Это был невысокий, широкоплечий мужчина, а блестевшая лысина и очки придавали ему профессорский вид. Однако, как выяснилось позднее, первое впечатление от его внешнего вида оказалось обманчивым. Последующие события показали, что это был настоящий садист, который, не испытывая угрызений совести, отбирал последний килограмм зерна или мог выкинуть ребёнка из окна в снег.

Он говорил так, как и ожидалось от официального представителя партии при обращении к сельским жителям: тихим голосом, покровительственным тоном и простым языком. Подобно всем предыдущим выступавшим, он дал оценку всем революциям в мировой истории, что нас совершенно не заботило. Он перечислил всех основателей коммунизма, описал ужасную жизнь в капиталистических странах и, наконец, провозгласил, что рай на земле может быть найден только в Советском Союзе.

— Где ещё в мире крестьяне имеют возможность свободно собираться на такой митинг как наш? — спросил он.

И сам же поторопился ответить:

— Нигде! Только вы имеете такую привилегию, потому что живёте в Советском Союзе!
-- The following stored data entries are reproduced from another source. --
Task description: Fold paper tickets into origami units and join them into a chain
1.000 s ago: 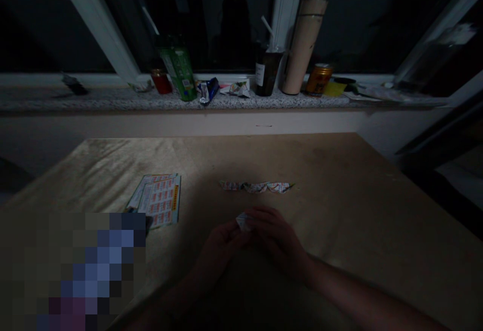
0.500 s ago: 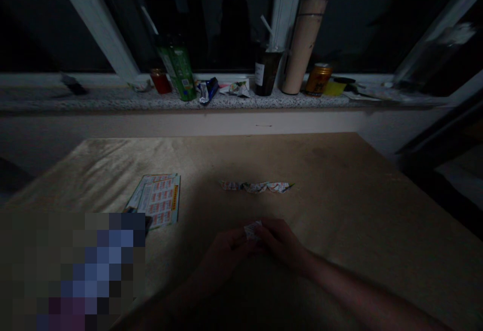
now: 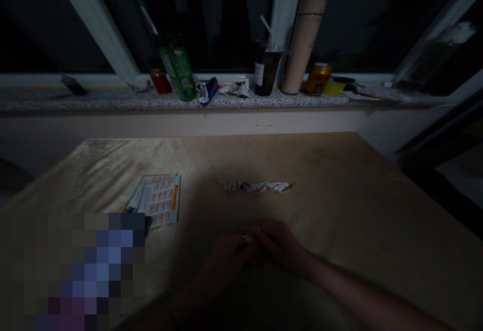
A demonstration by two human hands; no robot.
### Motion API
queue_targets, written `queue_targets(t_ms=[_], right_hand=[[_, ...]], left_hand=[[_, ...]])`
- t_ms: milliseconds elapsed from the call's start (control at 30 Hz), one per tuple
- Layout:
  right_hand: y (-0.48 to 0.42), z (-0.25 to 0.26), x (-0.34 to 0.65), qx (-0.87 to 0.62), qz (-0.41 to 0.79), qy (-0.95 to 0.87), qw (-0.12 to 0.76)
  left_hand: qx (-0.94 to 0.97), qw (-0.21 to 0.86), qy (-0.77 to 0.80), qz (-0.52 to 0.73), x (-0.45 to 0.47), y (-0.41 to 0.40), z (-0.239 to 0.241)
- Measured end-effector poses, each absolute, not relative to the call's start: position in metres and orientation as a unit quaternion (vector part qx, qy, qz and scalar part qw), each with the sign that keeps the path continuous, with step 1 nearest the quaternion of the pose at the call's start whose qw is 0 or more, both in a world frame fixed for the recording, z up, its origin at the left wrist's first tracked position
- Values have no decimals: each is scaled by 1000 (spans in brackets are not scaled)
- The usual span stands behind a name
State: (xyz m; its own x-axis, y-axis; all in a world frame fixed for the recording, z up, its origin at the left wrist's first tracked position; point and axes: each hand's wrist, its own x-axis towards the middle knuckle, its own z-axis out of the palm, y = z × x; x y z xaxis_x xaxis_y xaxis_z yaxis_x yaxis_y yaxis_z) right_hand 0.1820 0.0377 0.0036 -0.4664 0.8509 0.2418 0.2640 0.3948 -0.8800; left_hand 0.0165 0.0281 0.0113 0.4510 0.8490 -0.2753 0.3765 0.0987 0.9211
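Observation:
Low in the middle of the view, my left hand [image 3: 228, 255] and my right hand [image 3: 277, 240] meet over the table. Between their fingertips they pinch a small piece of printed paper [image 3: 249, 235], mostly covered by the fingers. Just beyond the hands, a row of folded printed paper pieces [image 3: 255, 186] lies on the brown tabletop [image 3: 332, 185]. To the left, several printed cards or sheets [image 3: 160, 197] overlap, with red text blocks on pale paper. The scene is dim, so finger detail is hard to make out.
A blurred-out patch [image 3: 71, 270] hides the lower left. Along the speckled windowsill [image 3: 128, 102] stand a green bottle [image 3: 183, 72], a dark cup with a straw [image 3: 266, 72], a tall pinkish cylinder [image 3: 305, 44], a gold can [image 3: 319, 79], a red jar [image 3: 160, 81] and crumpled wrappers [image 3: 207, 90].
The paper between my fingers showed a flat, lined face before; now less of it shows and it looks folded or tilted. My hands stay in nearly the same place.

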Motion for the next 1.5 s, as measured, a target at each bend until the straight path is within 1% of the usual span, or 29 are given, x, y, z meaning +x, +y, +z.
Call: queue_targets(t_ms=[167,367,500,700,933,1033,1167,1233,1400,1500], right_hand=[[38,4,183,-361,409,-751,373],[42,8,185,-305,434,-780,331],[42,8,184,-316,390,-810,304],[43,3,182,-323,326,-833,310],[42,0,180,-335,300,-832,326],[42,0,181,-350,308,-823,326],[44,0,184,-380,365,-777,343],[44,0,184,-404,383,-751,355],[42,-2,182,-426,370,-738,370],[42,-5,183,-411,410,-735,350]], left_hand=[[650,562,464,217,16,28,11],[671,559,447,194,18,25,11],[683,547,451,176,17,25,10],[689,554,436,169,15,25,7],[678,580,417,172,16,25,11],[680,566,429,182,17,22,14],[677,536,465,195,19,17,15],[672,542,463,200,20,17,14],[640,557,471,241,19,19,10],[620,562,480,263,17,20,8]])
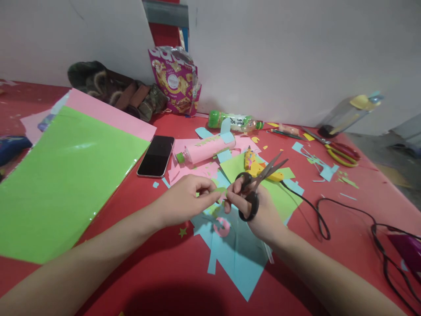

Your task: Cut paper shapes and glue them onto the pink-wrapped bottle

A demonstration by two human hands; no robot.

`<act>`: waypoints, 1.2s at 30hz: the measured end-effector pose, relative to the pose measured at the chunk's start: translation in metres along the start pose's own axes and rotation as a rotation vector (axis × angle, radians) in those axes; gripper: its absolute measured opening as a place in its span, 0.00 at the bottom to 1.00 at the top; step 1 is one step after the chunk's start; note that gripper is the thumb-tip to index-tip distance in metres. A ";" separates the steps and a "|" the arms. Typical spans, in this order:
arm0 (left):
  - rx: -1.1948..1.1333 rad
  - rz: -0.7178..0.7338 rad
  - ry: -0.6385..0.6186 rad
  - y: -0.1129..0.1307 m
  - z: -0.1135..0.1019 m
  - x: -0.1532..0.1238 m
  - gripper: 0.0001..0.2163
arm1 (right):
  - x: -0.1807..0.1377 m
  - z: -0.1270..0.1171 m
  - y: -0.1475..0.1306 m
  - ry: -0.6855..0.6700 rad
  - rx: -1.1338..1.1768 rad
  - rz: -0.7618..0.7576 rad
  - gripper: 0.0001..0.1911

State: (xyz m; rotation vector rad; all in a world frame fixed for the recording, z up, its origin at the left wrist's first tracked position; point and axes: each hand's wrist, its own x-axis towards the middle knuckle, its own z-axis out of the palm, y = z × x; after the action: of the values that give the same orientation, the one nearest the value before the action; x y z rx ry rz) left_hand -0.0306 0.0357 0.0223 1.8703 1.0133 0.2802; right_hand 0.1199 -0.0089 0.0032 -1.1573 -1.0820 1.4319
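Between the fingertips of my left hand (194,198) is a small piece of green paper (219,190). My right hand (259,210) has its fingers through the black handles of a pair of scissors (263,175), whose blades stand apart and point up and away. The right fingertips meet the green piece too. Below both hands lie blue paper sheets (241,263) with a pink paper ring (221,227) on them. Just beyond is a yellow glue gun (263,170) on light green paper. A bottle wrapped in pink paper (207,149) lies on its side behind my hands.
A phone (156,156) and large green sheets (72,184) lie left. At the back are a snack bag (177,81) and a green-labelled bottle (233,120). Right are yellow-red handled scissors (342,153), paper scraps (327,172) and a black cable (348,206) on the red table (158,272).
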 end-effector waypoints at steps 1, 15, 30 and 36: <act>0.001 -0.001 -0.001 0.000 0.000 0.000 0.13 | 0.000 0.000 0.001 -0.002 0.004 -0.002 0.11; -0.010 0.000 -0.018 -0.002 -0.001 0.000 0.12 | 0.000 0.001 -0.001 -0.007 0.006 0.003 0.12; 0.059 -0.004 -0.027 -0.002 -0.004 0.000 0.13 | 0.000 0.000 0.000 -0.035 -0.011 0.022 0.12; 0.060 0.001 -0.070 -0.003 -0.007 0.000 0.13 | 0.000 -0.001 0.002 -0.053 -0.017 0.029 0.13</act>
State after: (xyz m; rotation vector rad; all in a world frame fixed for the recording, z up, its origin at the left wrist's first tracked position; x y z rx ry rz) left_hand -0.0356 0.0407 0.0236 1.9214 0.9823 0.1851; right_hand 0.1203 -0.0093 0.0015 -1.1577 -1.1203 1.4859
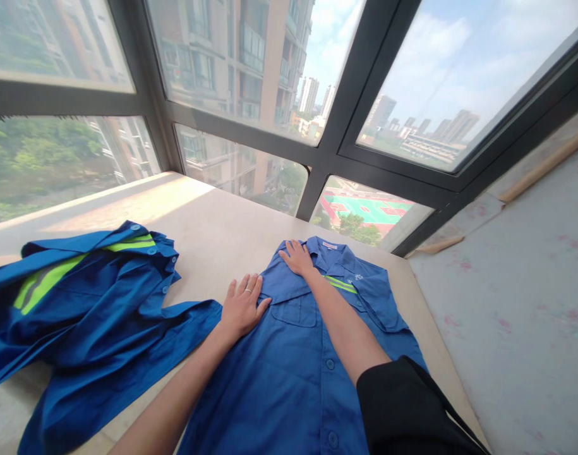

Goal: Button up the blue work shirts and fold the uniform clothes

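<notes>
A blue work shirt [289,373] lies front side up on the pale ledge, its collar toward the window and a yellow-green stripe across the chest. Its sleeve on the left is folded in over the chest, above a flap pocket. My right hand [297,257] rests flat on the shoulder beside the collar, fingers spread. At the shirt's left edge, my left hand [242,304] presses flat near the folded sleeve, fingers apart and a ring on one of them. The sleeve on the right is also bent inward onto the front.
A second blue work shirt [103,309] with yellow-green stripes lies crumpled on the left. The pale ledge [222,221] runs up to dark-framed windows [324,142]. A wall with floral paper [520,284] stands close on the right.
</notes>
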`<action>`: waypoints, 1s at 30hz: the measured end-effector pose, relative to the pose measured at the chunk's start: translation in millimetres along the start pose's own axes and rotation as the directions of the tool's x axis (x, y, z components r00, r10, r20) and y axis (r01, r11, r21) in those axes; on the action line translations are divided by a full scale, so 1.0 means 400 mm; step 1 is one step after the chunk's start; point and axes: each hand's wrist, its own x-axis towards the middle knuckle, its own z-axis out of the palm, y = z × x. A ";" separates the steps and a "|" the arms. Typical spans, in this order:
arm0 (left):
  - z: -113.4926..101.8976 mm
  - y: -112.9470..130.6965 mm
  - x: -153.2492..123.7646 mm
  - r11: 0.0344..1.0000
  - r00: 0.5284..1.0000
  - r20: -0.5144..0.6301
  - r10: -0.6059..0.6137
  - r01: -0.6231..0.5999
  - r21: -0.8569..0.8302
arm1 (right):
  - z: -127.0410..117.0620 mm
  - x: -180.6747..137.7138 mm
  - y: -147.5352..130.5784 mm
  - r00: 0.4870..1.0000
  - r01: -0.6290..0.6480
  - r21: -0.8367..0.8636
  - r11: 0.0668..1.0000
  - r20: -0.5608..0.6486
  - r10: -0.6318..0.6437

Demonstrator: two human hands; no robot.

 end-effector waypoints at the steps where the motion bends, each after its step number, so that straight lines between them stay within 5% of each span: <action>1: 0.003 0.002 -0.001 1.000 1.000 0.000 -0.015 0.015 0.008 | -0.001 0.000 0.001 1.000 -0.006 -0.002 1.000 -0.005 0.006; 19: -0.023 0.023 0.002 0.994 0.993 0.036 -0.108 0.107 0.031 | -0.020 -0.035 -0.070 0.981 -0.178 -0.023 0.984 -0.078 0.176; 24: -0.019 0.016 0.009 0.996 0.995 0.056 -0.086 0.083 0.043 | -0.034 -0.162 -0.068 0.993 -0.039 -0.031 0.999 -0.111 0.036; 30: -0.023 0.003 0.046 0.996 0.994 0.083 -0.067 0.062 0.058 | -0.040 -0.450 0.049 0.975 0.171 0.001 0.985 -0.146 -0.169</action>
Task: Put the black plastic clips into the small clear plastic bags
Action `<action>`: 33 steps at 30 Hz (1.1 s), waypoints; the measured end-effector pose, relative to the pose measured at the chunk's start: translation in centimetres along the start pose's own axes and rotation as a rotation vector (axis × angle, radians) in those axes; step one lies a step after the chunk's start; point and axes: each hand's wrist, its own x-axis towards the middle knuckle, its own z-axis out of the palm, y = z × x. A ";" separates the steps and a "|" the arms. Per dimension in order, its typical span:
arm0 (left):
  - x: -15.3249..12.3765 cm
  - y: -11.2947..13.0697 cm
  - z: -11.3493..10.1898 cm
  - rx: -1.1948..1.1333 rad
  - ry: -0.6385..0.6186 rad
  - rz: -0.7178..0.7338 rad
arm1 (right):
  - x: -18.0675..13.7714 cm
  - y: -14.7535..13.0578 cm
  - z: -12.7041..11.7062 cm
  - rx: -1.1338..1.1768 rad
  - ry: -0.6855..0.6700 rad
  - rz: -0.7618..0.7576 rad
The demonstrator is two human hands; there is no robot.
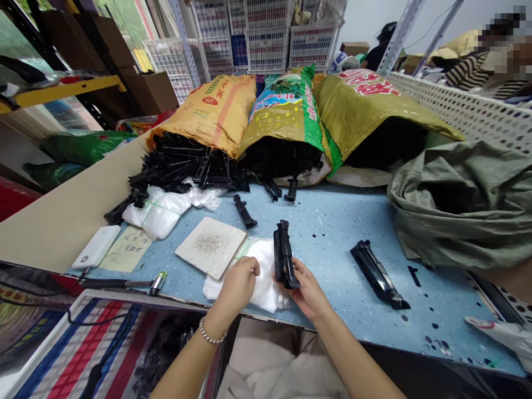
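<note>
My right hand [308,291] is closed round the lower end of a black plastic part [283,255], long and ribbed, held upright above the table. My left hand [239,285] lies over a stack of clear plastic bags [264,293], its fingers curled together; whatever they may pinch is hidden. A bead bracelet circles the left wrist. Beside that hand, a square pale tile [211,246] with a speckled centre overlaps the bags. Another black part [379,274] rests to the right on the blue tabletop [332,221], and a smaller one [244,211] lies farther back.
Three woven sacks [282,116] line the back, black parts [178,160] spilling from the left one. A grey-green sack [457,199] stands right. Tied plastic bags [160,210], a white power bank [96,246], a note [127,248] and a hammer [158,282] occupy the left.
</note>
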 end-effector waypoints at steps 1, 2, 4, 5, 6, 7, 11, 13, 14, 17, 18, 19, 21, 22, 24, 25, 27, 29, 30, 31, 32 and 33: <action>-0.2 0.0 -0.6 0.042 0.021 -0.017 | 0.2 0.0 0.0 0.010 -0.004 -0.001; -0.5 -0.1 -1.2 0.114 0.035 -0.043 | 0.3 0.0 -0.1 0.021 -0.006 -0.001; -1.0 -0.2 -2.0 0.281 0.028 -0.101 | 0.2 -0.1 -0.3 0.056 0.005 -0.002; -1.2 -0.2 -2.2 0.330 0.010 -0.118 | -0.1 -0.3 -0.5 0.085 0.007 0.006; -1.3 -0.4 -2.1 0.328 -0.009 -0.120 | -0.7 -0.4 -0.7 0.130 -0.005 0.029; -1.3 -0.5 -1.8 0.269 -0.021 -0.108 | -1.5 -0.6 -1.0 0.188 -0.043 0.073; -0.8 -1.6 0.3 -0.143 -0.018 -0.054 | -5.8 -0.3 -2.3 0.443 -0.394 0.358; -0.6 -2.3 1.2 -0.295 -0.030 -0.033 | -7.4 0.5 -2.8 0.513 -0.497 0.522; -0.5 -2.7 1.4 -0.333 -0.027 -0.026 | -7.9 0.9 -3.1 0.539 -0.499 0.594; -1.0 -3.7 1.4 -0.273 0.005 -0.032 | -8.0 2.1 -3.9 0.616 -0.403 0.673; -1.3 -3.8 1.2 -0.213 0.020 -0.028 | -7.9 2.3 -4.1 0.632 -0.373 0.662; -1.7 -3.8 1.1 -0.149 0.030 -0.007 | -7.6 2.4 -4.3 0.634 -0.353 0.654; -2.8 -3.1 0.8 -0.040 0.035 0.081 | -7.1 2.5 -4.4 0.579 -0.331 0.665; -3.3 -2.5 0.8 -0.008 0.024 0.134 | -6.7 2.5 -4.3 0.520 -0.313 0.659; -4.5 -0.8 1.1 -0.009 -0.040 0.243 | -6.0 2.6 -3.6 0.331 -0.241 0.562; -5.0 0.2 1.3 -0.040 -0.094 0.301 | -5.6 2.7 -3.1 0.197 -0.191 0.465; -5.7 2.0 1.7 -0.128 -0.198 0.389 | -5.2 2.7 -1.9 -0.128 -0.081 0.198; -6.2 3.5 1.4 -0.209 -0.256 0.395 | -5.5 2.4 -0.5 -0.453 -0.026 -0.053; -6.5 3.9 0.8 -0.238 -0.261 0.369 | -6.0 2.0 0.0 -0.580 -0.058 -0.128; -7.0 4.1 -0.1 -0.257 -0.251 0.333 | -6.6 1.4 0.5 -0.670 -0.133 -0.156; -7.5 4.0 -1.4 -0.266 -0.231 0.296 | -7.1 0.6 0.7 -0.733 -0.244 -0.142; -8.3 3.6 -3.0 -0.264 -0.214 0.261 | -7.6 -0.5 0.6 -0.780 -0.350 -0.110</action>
Он вдруг замолчал, словно у него не было больше слов. Затем, понизив голос, продолжил:

— В вашем селе произошли неприятные события. Считаем ли мы, что они совершились с вашего согласия?

И после паузы, будто что-то обдумывая, он произнёс с пафосом:

— Нет! Не все из вас поддержали то, что произошло! Это дело рук врагов народа — кулаков!